Giter Club home page Giter Club logo

aiida-sssp-workflow's Introduction

aiida-sssp-workflow

Initial dual (E_rho/E_wfc) for convergence test

For NC psp we use dual start from 4, PAW/US use dual from 8 for most of elements but 18 for high dual elements which we found usually high charge density cutoff are needed. They are O,Fe,Hf, Mn, Co, Ni, Cr.

Logic of convergence test on different criteria protocol

The wavefunction cutoff scan list are same no matter which criteria protocol is used. Therefore, the running of wavefunction cutoff test write wavefunction cutoff recommendation for all criteria protocol. When switching to other criteria protocol, the wavefunction cutoff test can be skipped by setting preset_ecutwfc. It will then be used and only run charge density cutoff test. This is not conflict with the caching workflow, since caching workflow will only run on wfc test the results is that for caching workflow when preset_ecutwfc is set, only reference calculation is run.

Lanthanides

For lanthanides the precision measure is run on nitrides as Wentzcovitch paper and on oxides. The unaries are not run for precision measurement since it is know that the oxidation state of lanthanides pseudopotentials is not zero. Only for lanthanide nitrides the magnatization is on. It is mostly because the reference of RE-N (Wentzcovitch) and RE-O (ACWF) is run with/without magnatization. The kpoint distance of lanthanide nitrides is hard code to 0.2 (both for precision measure, for delta convergence and first EOS reference calculation of pressure convergence test as well. implemented as + 0.1 of precision protocol and + 0.05 of convergence protocol from acwf value) using the tetrahedron method rather than as acwf protocol where kpoint distance is 0.10 with fermi-dirac smearing, in order to compatible with Wentzcovitch paper results. Lanthanide nitrides such as ErN, in equation of state calculation, large (0.06) volume change lead to supurious energy. To mitigate the issue, the scale_increment is set to 0.01 (??? probably only for Er?) to make sure the volume change is in the parabolic range. The nitrogen pseudopotential is the one from first run on pseudopotentials verifications on nitrigen on libraries include Pslibrary 0.1, Pslibrary 1.0.0, pseudo-dojo, ONCVPSP with legacy sg15 inputs... (Run and check) The lanthanides have convergence issue if mixing is too large or number of bands is not enough.
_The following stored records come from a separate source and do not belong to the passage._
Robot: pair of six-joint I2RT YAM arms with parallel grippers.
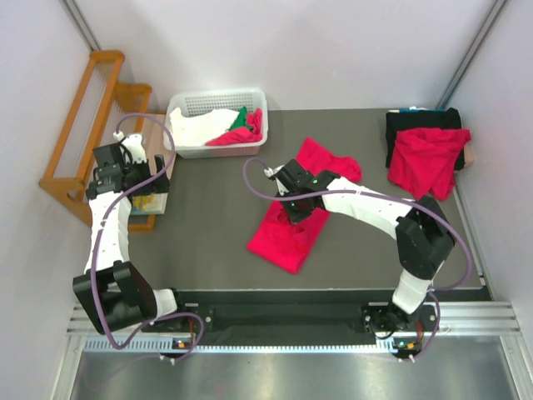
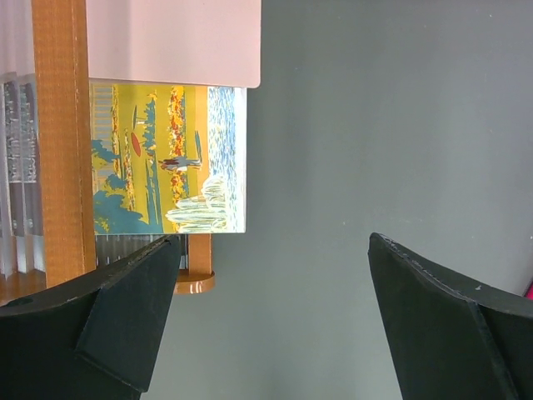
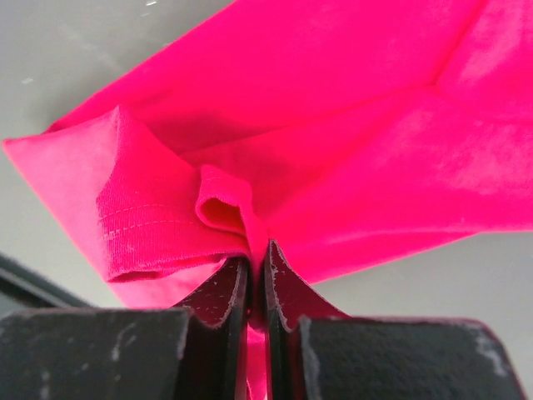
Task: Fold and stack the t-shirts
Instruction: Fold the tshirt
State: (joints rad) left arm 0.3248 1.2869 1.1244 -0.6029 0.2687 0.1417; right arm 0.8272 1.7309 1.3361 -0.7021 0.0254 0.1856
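between fingers (image 3: 218, 293) of the clenched right gripper (image 3: 256, 267), a t-shirt (image 3: 358, 150) fold; left gripper (image 2: 273, 243) agape

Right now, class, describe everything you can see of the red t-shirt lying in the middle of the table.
The t-shirt is bright crimson, soft knit cloth with a stitched hem. It lies partly folded and crumpled on the dark table, one end spread toward the far side. The right arm's jaws are shut on a bunched fold of its edge.

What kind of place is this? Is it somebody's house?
Probably a robot lab, not a house: a left arm and right arm bolted by a dark table, plain white walls close around it, and a red t-shirt laid out.
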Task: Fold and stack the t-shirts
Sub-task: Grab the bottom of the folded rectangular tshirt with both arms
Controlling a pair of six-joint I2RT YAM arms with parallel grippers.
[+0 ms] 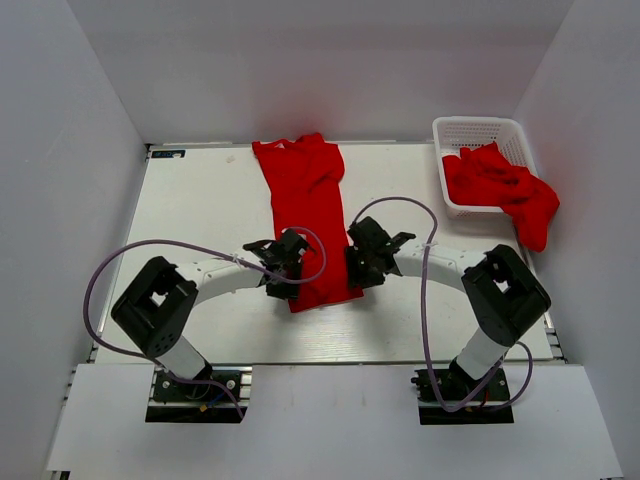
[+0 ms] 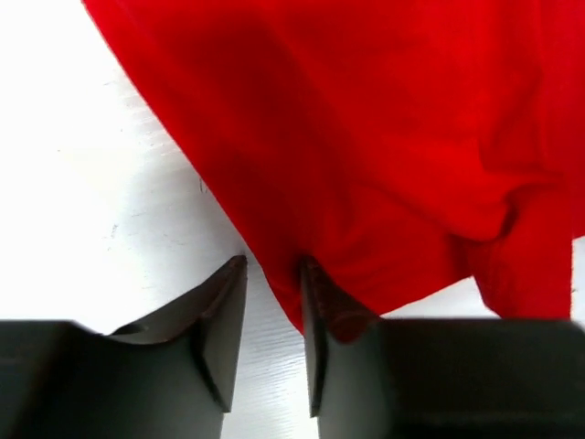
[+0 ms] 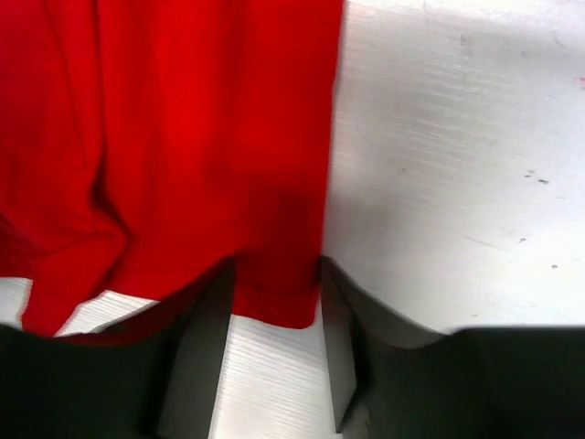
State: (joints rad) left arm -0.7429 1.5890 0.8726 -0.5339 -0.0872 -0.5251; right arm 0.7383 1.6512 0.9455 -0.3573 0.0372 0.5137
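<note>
Currently one laid-out t-shirt [image 1: 305, 215] is my reference: a long red strip, folded narrow, flat on the white tabletop [image 1: 200, 200]. Collar end is far from the arm bases, hem end near them. Cloth is fairly smooth along the strip, with a few soft creases near the hem.

Left tool [image 1: 283, 262] is at the strip's left edge, close to the hem. Left wrist view: the tool [image 2: 272, 270] sits low over the tabletop, fingers [image 2: 219, 320] apart with a narrow band of bare white between them. The hem corner comes down to the finger on the cloth side and laps onto its tip. Nothing is pinched.

Right tool [image 1: 368, 255] is at the strip's right edge, roughly level with the left one across the cloth. Right wrist view: the tool [image 3: 276, 270] has its fingers [image 3: 338, 347] spread, one on either side of the hem's right corner. Cloth lies in the gap with bare tabletop just past the hem, and there is no clamp on the fabric. Cannot tell whether the fingertips touch the tabletop.

Remaining stock is a loose heap of t-shirts [image 1: 495, 180], well to the right of the strip, up by its far end, in a white lattice basket [image 1: 478, 122]. Part of the heap spills over the basket's near-right rim and hangs outside it.
</note>
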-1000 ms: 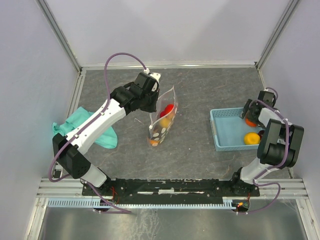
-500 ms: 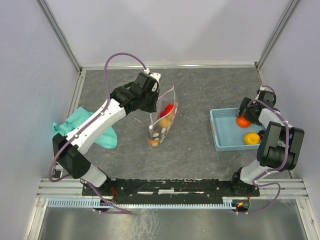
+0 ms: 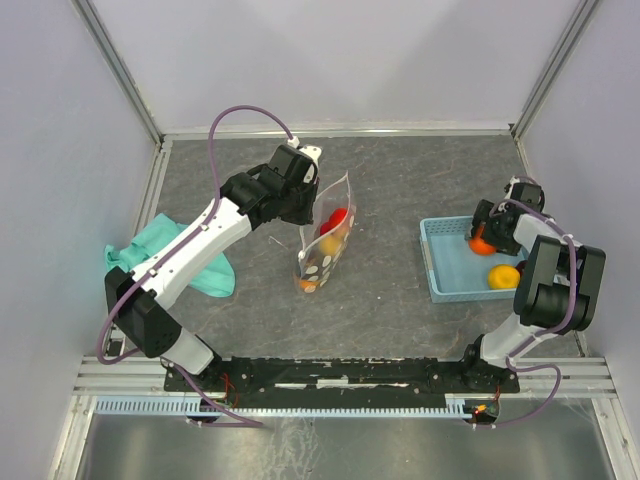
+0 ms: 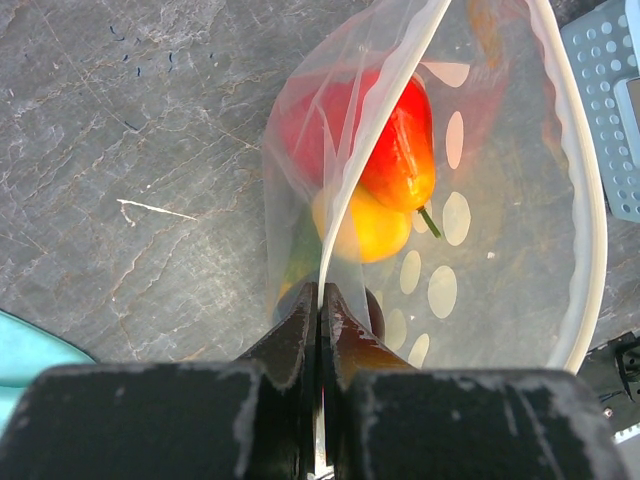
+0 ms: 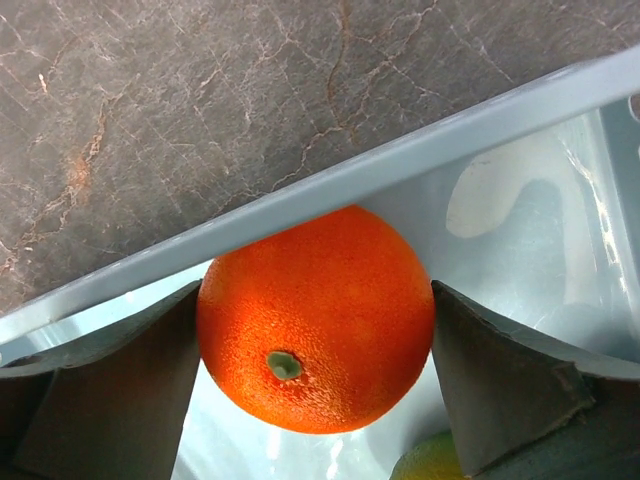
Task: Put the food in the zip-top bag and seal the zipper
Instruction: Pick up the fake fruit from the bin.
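right gripper (image 5: 315,335) | clasps the toy orange (image 5: 300,290) between both fingers | blue basket rim (image 5: 400,165) just ahead (lift clear first) | zip-top bag (image 3: 320,262) well across

Bare worktop (image 3: 400,200) lay open between zip-top bag (image 3: 326,238) and blue basket (image 3: 434,264). Bag mouth gaped wide above fruit (image 4: 400,150). Basket wall ran close beside orange (image 5: 315,315) gripped in right jaws. Bag's left side blocked by left arm (image 3: 205,238).

The top camera looks down from behind the arm bases over the whole table (image 3: 400,190). The wrist cameras look close: left into the zip-top bag (image 4: 500,200), right onto the orange (image 5: 315,320), both seen overhead too.
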### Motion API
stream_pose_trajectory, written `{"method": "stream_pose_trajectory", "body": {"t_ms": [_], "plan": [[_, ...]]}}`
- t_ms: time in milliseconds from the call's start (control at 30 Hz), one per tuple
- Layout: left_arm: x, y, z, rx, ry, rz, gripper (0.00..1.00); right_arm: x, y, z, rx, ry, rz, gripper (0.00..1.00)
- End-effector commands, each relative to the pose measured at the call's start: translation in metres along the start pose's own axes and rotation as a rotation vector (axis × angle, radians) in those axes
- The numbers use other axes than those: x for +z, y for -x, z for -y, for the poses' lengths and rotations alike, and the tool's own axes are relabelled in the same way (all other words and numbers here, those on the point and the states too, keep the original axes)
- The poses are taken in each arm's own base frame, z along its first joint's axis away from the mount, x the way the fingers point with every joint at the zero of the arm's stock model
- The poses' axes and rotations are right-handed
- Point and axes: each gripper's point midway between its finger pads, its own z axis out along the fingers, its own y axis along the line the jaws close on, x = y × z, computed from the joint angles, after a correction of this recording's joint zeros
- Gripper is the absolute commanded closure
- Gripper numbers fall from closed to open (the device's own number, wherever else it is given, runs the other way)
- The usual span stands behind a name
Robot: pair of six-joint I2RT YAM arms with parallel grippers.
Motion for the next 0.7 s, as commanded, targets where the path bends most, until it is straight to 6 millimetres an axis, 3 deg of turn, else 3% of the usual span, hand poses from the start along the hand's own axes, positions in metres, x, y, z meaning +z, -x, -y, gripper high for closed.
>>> {"method": "stream_pose_trajectory", "body": {"t_ms": [0,333,667], "plan": [[-0.020,0.018,0.009,0.001,-0.052,0.077,0.97,-0.003,0.023,-0.001,-0.015,-0.006,0.052,0.09],[-0.028,0.023,0.015,-0.009,-0.084,0.102,0.97,-0.027,0.016,-0.011,0.023,-0.001,0.071,0.26],[-0.034,0.025,0.013,-0.001,-0.077,0.117,0.97,-0.077,0.004,-0.051,-0.020,0.088,0.110,0.34]]}}
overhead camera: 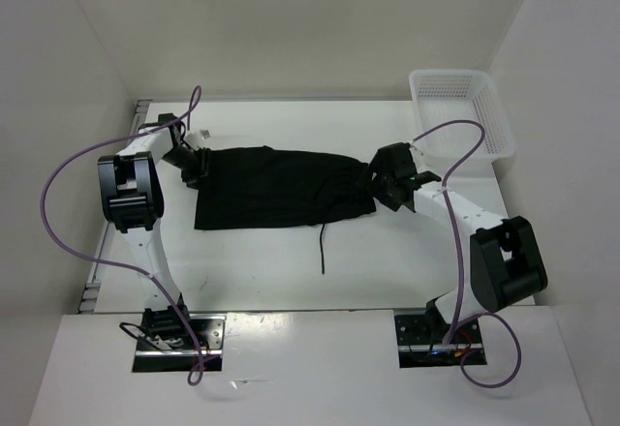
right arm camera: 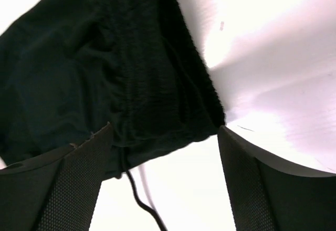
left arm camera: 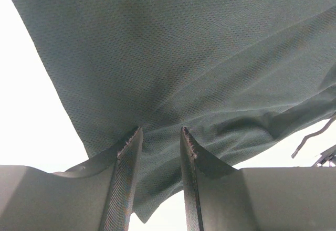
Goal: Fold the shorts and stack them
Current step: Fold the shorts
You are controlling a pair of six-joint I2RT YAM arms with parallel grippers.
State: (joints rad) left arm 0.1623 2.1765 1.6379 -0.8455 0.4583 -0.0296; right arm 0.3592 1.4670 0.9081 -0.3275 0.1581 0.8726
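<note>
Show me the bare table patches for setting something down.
Bare table: near strip between the shorts and the arm bases, crossed only by the drawstring; also the far strip behind the shorts, left of the basket. Crowded at both shorts ends, by each hand.

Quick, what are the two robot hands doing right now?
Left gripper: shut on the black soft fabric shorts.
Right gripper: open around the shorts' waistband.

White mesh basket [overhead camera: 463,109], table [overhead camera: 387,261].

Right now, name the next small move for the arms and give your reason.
Probably shut the right gripper on the waistband: its fingers straddle the bunched elastic edge of the shorts with a wide gap, while the left gripper looks already pinched on the opposite end.
</note>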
For bands measure, the nbnd_factor is set to 2.0 while for precision measure and convergence the factor is set to 1.5. The mixing is set to 0.5 (default is 0.7 for non-lanthanides), and even smaller for atomic calculation of lanthanides elements which set to 0.3. The nbnd set for lanthanides oxides are set to 1.5 times of the default number of bands since it also has issue that highest bands partially occupied and often retrigger the error handler to restart the calculation.

Criteria and protocol of pressure convergence

Since the magnitude of pressure (P = 1/3 Tr(sigma)) directly output from DFT calcultion depends on the stiffness of the material strongly. We convert it into an equivalent volume. This what we call it residual volume is therefore a stiffness-agnostic value that can be used to set criteria for all elements.

Delta & nu metric in precision and convergence verificaiton

In convergence delta factor calculation, the GS configurations from Cottiner's paper are used. To have a uniform sence of precision through looking at delta factor, the value is defined as delta factor per atom. However, since it is hard to define delta per/atom for oxides, ACWF does not use per/atom value to represent results. To compatible with it, the precision verification also use the structure delta.

Phonon frequencies specification

For some elements, we have neglected the first n frequencies in the summation above, because the frequencies are negative and/or with strong oscillations as function of the cutoff for all the considered pseudos). We have neglected the first 4 frequencies for H and I, 12 for N and Cl, 6 for O and ??SiF4 (which replaces F)??.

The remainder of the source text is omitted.